D’ailleurs, que sais-je du beau ? Quelles certitudes sur la façon dont il se manifeste ? Et même en répondant à peu près à ces interrogations, comment circonscrire mon appréhension de la beauté, sinon en fabriquant ma propre esthétique, la science du beau. Et avec quoi ?
Écrire, par la variété des expressions, confine à une vision, une option, voire une opinion. Et comment partager cette certitude ? Ce que je dirais, se déduit de choses concrètes. Poétiser un texte ne se fait selon moi que grâce à un ou des éléments concrets, et la beauté reste difficile à saisir dans un texte de philosophie par exemple (même s’il existe des exceptions, bien sûr). Il s’agit surtout de rapporter, de restituer ce que l’on a vu. Et avec clarté. La beauté doit être claire, même si elle est ténébreuse, elle se conçoit dans la simplicité, sans préjugés.

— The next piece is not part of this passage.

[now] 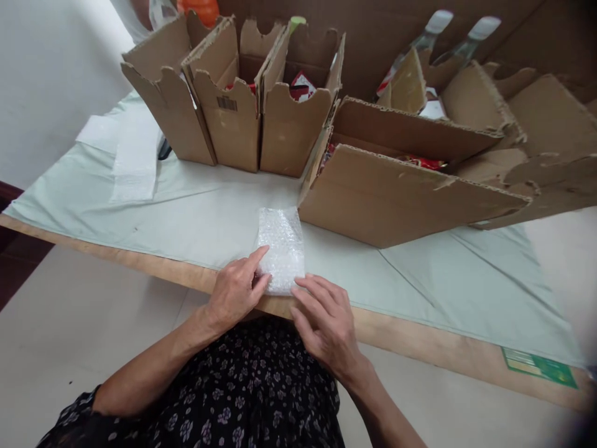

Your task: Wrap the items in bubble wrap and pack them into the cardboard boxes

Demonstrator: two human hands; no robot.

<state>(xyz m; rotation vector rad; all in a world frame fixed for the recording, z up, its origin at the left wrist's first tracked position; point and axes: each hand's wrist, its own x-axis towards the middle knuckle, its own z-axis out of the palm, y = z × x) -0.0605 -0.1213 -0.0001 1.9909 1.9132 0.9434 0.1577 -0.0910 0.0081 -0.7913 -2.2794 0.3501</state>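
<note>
A flat piece of bubble wrap (282,242), perhaps a pouch, lies at the table's front edge, straight before me. My left hand (237,283) rests on its left side, thumb and index finger apart. At the near right corner, my right hand (326,314) touches the wrap with its fingertips, fingers stretched out. Neither hand grips anything that I can see. Whether something is inside the wrap cannot be made out.
Upright open cardboard boxes (233,124) line the back, several with red packets inside. A wide cardboard box (405,199) stands close on the right. More bubble wrap (135,155) lies at the left beside a dark object (165,149). Two white-capped bottles (438,22) stand behind.
</note>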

Ainsi, écrire par transparence, reproduit l’objet esthétique que le poète rencontre, ce qui est pour lui un agir, une action. Action qui en passe par une logique interne, un vocabulaire, et une appréciation de l’univers que cette simple métaphore, cet oxymore ou toutes autres figures de style, peut saisir, et que l’écrivain utilise pour parvenir à ses fins. Le monde s’écrit, le poème est poème, monde de papier et pas uniquement monde organique. L’écriture l’élargit, ou le rétrécit tellement qu’il en devient plus visible, obligeant tacitement à entrer dans une quadrature difficile à estimer, celle du ciel poétique. Ainsi, expliquer ne sert qu’à justifier une impression, mais rien au-delà.

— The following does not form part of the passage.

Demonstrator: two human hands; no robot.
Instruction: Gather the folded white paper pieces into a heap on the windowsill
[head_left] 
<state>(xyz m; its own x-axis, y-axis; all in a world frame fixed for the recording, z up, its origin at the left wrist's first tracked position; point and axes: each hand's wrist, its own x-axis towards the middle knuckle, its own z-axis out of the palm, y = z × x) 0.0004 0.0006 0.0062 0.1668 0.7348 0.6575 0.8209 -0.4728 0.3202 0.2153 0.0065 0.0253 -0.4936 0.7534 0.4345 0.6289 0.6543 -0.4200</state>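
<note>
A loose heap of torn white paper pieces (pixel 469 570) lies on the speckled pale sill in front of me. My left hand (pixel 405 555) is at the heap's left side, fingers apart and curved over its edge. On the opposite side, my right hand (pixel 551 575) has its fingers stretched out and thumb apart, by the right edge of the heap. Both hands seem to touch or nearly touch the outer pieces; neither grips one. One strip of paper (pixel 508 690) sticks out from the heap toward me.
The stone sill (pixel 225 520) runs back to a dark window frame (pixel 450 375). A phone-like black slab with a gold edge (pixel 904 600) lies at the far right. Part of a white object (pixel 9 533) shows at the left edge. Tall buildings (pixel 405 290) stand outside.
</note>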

D’ailleurs, pourquoi cherche-t-on le beau ? Faut-il se jeter dès lors dans l’épais massif du sublime ? Ces quelques lignes hâtives ne répondront pas. La qualité esthétique est telle, que la penser, la définir ne dit rien d’elle. Elle persiste comme calque d’une intensité de la sensation, souvent visuelle, et qui devient littérature discrètement, et pousse le lecteur dans sa psychologie personnelle du beau, dans sa pensée en quelque sorte de la chose esthétique, qu’il perçoit comme vraie et cependant déformée par le génie de l’auteur.
Il paraît ainsi que cette rencontre avec la beauté, se fait quand même à l’insu de celui qui opère dans son champ d’action. Car il n’y a pas (heureusement !) de volonté du beau. Il s’essentialise, triomphe, règne parfois sur l’esprit de l’artiste, mais rien ne l’explique. Le beau est mystère et comme mystère il n’existe que brûlé d’un feu, découvert, mis à nu.